O informante revelou que Nefo, líder da sintonia restrita do PCC, seria o responsável pelos atentados. Essa denúncia levou a Polícia Federal a iniciar a Operação Sequaz, que resultou na prisão de Janeferson Aparecido Mariano, o Nefo, acusado de planejar o crime.

“Tive conhecimento de que Nefo, preso na Penitenciária 2 de Presidente Venceslau, recebeu um 'pipa' da sintonia de rua do PCC sobre o pagamento de R$ 500 mil a PMs da Rota”, afirmou Gakyia.

O depoimento de Gakyia à Corregedoria ocorreu após o coronel José Augusto Coutinho ser mencionado por um PM preso por atuar como segurança para empresários ligados ao PCC na empresa de ônibus Transwolff, cujo contrato foi encerrado pela prefeitura de São Paulo.

O sargento Alexandre Aleixo Romano Cezário alegou que Coutinho foi informado sobre o trabalho ilegal de policiais para o grupo, mas não agiu. O inquérito resultou na prisão de três policiais e apreensão de R$ 1 milhão.

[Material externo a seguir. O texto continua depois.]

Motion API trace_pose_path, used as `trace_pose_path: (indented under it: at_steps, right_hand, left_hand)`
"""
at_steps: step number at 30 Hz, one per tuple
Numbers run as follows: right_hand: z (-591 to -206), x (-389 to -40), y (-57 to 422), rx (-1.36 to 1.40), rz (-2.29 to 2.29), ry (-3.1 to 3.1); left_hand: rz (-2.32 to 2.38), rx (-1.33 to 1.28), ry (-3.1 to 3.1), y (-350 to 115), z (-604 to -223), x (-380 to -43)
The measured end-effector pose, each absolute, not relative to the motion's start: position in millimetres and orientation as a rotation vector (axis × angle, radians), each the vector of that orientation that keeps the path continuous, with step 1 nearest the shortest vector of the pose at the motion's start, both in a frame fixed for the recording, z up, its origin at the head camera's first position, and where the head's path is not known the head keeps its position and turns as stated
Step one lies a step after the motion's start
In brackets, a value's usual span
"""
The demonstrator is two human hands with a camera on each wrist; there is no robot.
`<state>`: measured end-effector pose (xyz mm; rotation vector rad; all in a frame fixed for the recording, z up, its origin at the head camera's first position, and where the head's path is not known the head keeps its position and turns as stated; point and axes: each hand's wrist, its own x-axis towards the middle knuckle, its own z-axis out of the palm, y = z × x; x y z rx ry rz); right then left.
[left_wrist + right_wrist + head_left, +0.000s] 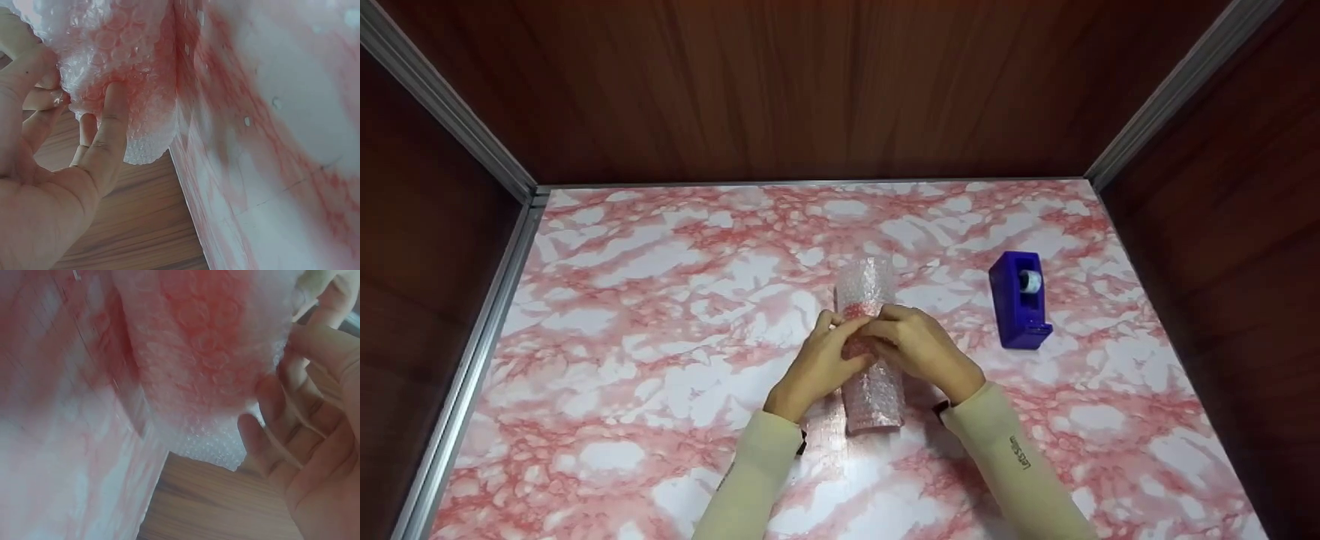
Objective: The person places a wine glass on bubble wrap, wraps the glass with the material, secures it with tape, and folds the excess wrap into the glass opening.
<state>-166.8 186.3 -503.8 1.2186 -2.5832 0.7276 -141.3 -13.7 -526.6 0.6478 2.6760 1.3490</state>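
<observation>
A roll of bubble wrap [874, 394] lies lengthwise on the table, with something reddish showing through its middle. My left hand [817, 364] grips its left side; in the left wrist view one finger [116, 109] presses against the bubbles. From the right, my right hand [919, 345] holds the top of the wrap with bent fingers, its tips meeting those of the left. In the right wrist view the curled fingers [253, 433] sit at the edge of the wrap [202, 382]. A small clear, shiny bit shows by the fingertips in the left wrist view; its kind is unclear.
A purple tape dispenser [1020, 304] with a roll of clear tape [1031, 282] stands right of the hands. The table [622, 337] has a red-and-white marbled top. Dark wood panels [810, 90] with metal rails [457, 375] enclose the back and sides.
</observation>
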Motion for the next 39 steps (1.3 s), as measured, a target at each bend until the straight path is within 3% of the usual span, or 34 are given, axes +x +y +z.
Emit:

Entre os beneficiados pelo esquema de escolta ilegal estavam Luiz Carlos Efigênio Pacheco, o Pandora, e Cícero de Oliveira, o Té, ligados ao PCC e ao transporte público da zona sul de São Paulo.

Em janeiro do ano passado, Gakyia afirmou a autoridades que Coutinho "não fez porra nenhuma" sobre o envolvimento de PMs com o PCC. A declaração foi feita durante investigações sobre o assassinato de Vinícius Gritzbach, que delatou policiais e membros do PCC e foi morto no Aeroporto de Guarulhos.

Procurada, a Secretaria da Segurança Pública (SSP) se limitou a dizer que "não comenta investigações em curso". O ex-comandante não se manifestou, mas o espaço permanece aberto.